A current Cloud Security Alliance Consensus Assessment Initiative Questionnaire (CSA CAIQ).
The Higher Education Cloud Vendor Assessment Tool (HECVAT).
What are the criteria for deciding which form can be used for a Cloud security assessment?
Based upon the type of data being stored in the cloud solution, only one of the following documents identified in the table below is necessary to meet the requirement.
DATA CLASSIFICATION TYPE OF DOCUMENTATION ACCEPTED
ISO 270xx Certification
Other CSA CAIQ, or TAR questionnaire
Level 2 – high record count
Level 2 – small record count
For more information see: ICSUAM 8065.S003 Information Security Asset Management – Cloud Storage & Services
To view PDF files, please download Adobe Reader
What is a risk acceptance form?
A risk acceptance form is used to document non-compliance with CSU policy. The form lists any mitigating controls that are used to reduce the risk, and indicates when the risk will be remediated or next reviewed. An administrator capable of assuming the risk and the Information Security Officer must approve the risk acceptance. The Information Security team can assist with preparing the form.

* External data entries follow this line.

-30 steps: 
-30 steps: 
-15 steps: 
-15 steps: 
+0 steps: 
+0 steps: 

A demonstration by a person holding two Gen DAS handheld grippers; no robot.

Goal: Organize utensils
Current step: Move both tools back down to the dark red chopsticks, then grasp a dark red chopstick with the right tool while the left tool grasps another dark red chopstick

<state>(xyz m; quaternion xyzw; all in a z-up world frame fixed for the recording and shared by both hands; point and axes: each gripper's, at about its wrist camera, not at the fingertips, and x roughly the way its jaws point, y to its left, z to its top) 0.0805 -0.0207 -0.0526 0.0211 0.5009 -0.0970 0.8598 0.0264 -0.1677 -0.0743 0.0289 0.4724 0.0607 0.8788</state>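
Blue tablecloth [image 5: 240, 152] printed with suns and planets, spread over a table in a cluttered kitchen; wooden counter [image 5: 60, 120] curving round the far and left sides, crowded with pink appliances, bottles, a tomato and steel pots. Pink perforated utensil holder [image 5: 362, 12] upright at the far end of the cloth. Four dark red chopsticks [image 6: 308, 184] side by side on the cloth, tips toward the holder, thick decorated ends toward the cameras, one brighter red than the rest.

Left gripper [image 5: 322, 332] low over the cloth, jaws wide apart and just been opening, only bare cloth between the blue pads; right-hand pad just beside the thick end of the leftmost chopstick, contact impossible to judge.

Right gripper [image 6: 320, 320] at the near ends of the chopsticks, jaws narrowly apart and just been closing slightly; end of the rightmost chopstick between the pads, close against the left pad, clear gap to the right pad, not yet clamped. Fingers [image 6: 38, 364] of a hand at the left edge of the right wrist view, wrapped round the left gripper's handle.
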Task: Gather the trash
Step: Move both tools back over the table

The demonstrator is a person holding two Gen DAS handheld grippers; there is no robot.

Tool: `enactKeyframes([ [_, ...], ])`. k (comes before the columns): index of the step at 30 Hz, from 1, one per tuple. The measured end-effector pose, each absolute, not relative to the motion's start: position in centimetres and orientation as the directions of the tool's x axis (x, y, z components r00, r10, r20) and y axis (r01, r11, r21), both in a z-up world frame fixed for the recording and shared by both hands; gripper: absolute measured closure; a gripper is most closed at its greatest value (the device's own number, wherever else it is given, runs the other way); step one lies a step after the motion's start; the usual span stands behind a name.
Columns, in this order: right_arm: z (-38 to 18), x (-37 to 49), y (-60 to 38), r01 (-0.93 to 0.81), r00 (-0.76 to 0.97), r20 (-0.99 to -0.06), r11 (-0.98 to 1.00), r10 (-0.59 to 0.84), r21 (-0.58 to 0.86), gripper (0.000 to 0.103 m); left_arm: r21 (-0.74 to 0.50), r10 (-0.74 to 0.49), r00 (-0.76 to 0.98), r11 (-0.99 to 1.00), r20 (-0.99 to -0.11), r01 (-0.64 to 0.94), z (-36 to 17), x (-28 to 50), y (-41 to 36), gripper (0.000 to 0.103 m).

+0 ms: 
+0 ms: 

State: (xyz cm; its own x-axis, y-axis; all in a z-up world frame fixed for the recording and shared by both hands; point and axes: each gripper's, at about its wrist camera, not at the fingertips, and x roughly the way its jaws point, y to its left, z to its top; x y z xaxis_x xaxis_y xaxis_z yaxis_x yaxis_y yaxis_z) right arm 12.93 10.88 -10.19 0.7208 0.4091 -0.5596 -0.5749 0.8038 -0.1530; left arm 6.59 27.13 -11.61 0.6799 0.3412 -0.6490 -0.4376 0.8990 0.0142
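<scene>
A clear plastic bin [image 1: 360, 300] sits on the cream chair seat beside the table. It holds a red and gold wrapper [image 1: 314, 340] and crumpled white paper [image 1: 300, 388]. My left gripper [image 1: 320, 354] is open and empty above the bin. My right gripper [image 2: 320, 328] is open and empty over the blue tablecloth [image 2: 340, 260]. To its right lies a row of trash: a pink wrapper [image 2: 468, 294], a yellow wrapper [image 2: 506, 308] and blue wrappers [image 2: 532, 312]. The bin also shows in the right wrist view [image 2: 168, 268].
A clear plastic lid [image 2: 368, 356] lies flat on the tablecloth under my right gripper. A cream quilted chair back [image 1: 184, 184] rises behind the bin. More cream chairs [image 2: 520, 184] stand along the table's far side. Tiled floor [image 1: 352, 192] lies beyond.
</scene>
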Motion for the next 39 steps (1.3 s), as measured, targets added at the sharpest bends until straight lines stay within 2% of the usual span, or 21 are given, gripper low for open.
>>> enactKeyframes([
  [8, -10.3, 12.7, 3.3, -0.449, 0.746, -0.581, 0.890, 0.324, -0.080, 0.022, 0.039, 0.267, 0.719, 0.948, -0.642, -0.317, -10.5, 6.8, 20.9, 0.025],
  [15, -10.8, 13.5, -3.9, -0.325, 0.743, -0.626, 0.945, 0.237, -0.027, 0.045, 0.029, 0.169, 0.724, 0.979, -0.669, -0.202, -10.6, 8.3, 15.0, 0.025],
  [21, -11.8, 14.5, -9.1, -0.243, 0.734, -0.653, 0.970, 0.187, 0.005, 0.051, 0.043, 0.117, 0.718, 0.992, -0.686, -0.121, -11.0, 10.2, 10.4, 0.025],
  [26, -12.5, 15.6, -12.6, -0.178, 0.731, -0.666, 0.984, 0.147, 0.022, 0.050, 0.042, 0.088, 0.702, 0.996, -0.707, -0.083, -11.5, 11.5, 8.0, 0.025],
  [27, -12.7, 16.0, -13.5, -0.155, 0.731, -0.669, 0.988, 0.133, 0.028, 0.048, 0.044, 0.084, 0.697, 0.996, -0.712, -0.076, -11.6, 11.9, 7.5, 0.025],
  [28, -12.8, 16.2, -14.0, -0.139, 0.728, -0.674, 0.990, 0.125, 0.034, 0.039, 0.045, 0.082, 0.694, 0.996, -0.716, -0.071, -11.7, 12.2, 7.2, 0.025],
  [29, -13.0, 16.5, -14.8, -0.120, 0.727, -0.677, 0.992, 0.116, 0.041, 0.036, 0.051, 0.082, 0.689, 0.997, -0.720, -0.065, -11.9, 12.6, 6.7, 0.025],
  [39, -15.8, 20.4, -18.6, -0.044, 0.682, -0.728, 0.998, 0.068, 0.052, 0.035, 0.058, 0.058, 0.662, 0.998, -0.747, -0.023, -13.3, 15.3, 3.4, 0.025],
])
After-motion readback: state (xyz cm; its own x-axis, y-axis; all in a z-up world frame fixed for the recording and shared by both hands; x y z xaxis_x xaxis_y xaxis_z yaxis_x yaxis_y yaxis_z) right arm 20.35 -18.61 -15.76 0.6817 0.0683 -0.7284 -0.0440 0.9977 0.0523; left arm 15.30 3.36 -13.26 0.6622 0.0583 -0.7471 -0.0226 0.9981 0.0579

What are supplemental IT contract terms?
Supplemental IT contractual terms are CSU boilerplate contractual language that is edited as applicable to the technology deployment scope. The Information Security team determines if the acquisition requires a contract to protect the CSU liability. The applicable terms should be forwarded to Procurement and Support Services to determine the best way to proceed.
How do I proceed if supplemental IT contractual terms are required?
If you have already submitted a requisition, forward the Master ticket to Procurement. If you were planning to use a P-card, contact Procurement and Support Services to determine the best way to proceed.
How are contracts prepared and negotiated?
Contact Procurement and Support Services for assistance preparing and negotiating contracts.
What if the vendor does not agree with SF State contractual terms?
The vendor can edit the draft contract with tracking enabled and identify the areas of disagreement or concern. The edited draft contract should be returned to Procurement and Support Services, who coordinates vendor contract negotiations.